What to produce:
What lines below include the string "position"? Pick them out and copy them.
::::
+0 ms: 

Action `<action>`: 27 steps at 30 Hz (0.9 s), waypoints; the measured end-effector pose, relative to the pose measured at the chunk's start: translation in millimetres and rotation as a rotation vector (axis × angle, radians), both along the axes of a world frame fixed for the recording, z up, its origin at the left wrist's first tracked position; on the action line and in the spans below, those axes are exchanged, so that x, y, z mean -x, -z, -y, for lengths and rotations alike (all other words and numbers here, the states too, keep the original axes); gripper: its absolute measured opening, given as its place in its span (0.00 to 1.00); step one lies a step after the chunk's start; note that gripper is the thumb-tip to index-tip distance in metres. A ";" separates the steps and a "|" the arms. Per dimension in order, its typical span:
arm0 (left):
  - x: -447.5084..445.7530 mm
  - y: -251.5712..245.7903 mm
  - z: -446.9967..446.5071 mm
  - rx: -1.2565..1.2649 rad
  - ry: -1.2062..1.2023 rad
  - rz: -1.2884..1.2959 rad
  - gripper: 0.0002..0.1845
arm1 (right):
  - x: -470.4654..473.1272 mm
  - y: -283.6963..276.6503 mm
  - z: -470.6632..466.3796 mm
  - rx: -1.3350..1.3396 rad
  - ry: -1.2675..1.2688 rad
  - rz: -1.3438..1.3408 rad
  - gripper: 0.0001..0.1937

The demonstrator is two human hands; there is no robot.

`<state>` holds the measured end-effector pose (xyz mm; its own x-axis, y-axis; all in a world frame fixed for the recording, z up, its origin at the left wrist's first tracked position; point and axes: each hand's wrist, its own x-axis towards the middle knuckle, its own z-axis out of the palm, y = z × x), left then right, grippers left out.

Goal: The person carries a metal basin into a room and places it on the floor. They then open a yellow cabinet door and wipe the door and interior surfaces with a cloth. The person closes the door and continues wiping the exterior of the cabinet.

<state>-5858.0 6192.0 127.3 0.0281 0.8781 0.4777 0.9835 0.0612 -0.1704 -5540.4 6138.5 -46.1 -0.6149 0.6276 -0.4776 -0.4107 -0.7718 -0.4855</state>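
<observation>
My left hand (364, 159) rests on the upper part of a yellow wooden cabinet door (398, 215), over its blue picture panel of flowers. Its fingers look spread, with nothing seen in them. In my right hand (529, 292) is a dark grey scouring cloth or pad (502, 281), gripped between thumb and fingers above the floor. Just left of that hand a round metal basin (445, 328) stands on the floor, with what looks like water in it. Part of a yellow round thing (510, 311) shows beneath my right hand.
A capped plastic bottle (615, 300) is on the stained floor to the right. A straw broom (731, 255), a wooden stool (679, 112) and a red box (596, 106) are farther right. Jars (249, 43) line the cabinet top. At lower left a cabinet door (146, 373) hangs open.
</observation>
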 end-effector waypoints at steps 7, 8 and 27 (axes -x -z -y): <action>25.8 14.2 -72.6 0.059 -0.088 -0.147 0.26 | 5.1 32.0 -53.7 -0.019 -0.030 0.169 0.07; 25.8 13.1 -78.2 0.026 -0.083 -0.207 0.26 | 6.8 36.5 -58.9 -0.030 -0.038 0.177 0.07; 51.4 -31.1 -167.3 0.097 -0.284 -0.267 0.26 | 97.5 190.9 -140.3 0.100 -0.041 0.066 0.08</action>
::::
Exercise response:
Action `<action>`: 27 steps at 30 Hz (0.9 s), waypoints; the measured end-effector pose, relative to the pose measured at the chunk's start: translation in millimetres and rotation as a rotation vector (axis × angle, radians), both along the axes of a world frame fixed for the recording, z up, its origin at the left wrist's first tracked position; on the action line and in the spans below, those axes are exchanged, so that x, y, z mean -x, -z, -y, for lengths and rotations alike (all other words and numbers here, the states too, keep the original axes); gripper: its absolute measured opening, given as its place in its span (0.00 to 1.00); step one lies a step after the chunk's start; note that gripper is the thumb-tip to index-tip distance in metres. A ";" separates the steps and a "|" the arms. Per dimension in order, its typical span:
`<state>` holds the measured end-effector pose (xyz mm; its own x-axis, y-axis; all in a world frame fixed for the recording, z up, its origin at the left wrist's first tracked position; point and axes: each hand's wrist, its own x-axis towards the middle knuckle, its own z-axis out of the palm, y = z × x), left then right, grippers left out.

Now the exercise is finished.